Given information =>
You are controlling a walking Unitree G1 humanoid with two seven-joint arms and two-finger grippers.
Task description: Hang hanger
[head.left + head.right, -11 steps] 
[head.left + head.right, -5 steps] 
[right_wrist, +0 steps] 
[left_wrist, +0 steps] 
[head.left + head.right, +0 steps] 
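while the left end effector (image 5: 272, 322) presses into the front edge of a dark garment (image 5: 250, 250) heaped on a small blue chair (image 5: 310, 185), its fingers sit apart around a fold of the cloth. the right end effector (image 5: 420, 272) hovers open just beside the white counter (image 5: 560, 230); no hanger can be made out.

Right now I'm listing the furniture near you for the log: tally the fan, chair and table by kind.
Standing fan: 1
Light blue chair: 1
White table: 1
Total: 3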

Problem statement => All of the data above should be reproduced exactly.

Result of the task =>
You are controlling a walking Unitree G1 humanoid with two seven-joint arms and two-finger grippers.
Task description: Hang hanger
[head.left + head.right, -11 steps] 
[head.left + head.right, -5 steps] 
[right_wrist, +0 steps] 
[left_wrist, +0 steps] 
[head.left + head.right, +0 steps] 
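while the left end effector (image 5: 272, 322) presses into the front edge of a dark garment (image 5: 250, 250) heaped on a small blue chair (image 5: 310, 185), its fingers sit apart around a fold of the cloth. the right end effector (image 5: 420, 272) hovers open just beside the white counter (image 5: 560, 230); no hanger can be made out.

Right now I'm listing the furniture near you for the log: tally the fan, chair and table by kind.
Standing fan: 1
Light blue chair: 1
White table: 1
Total: 3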

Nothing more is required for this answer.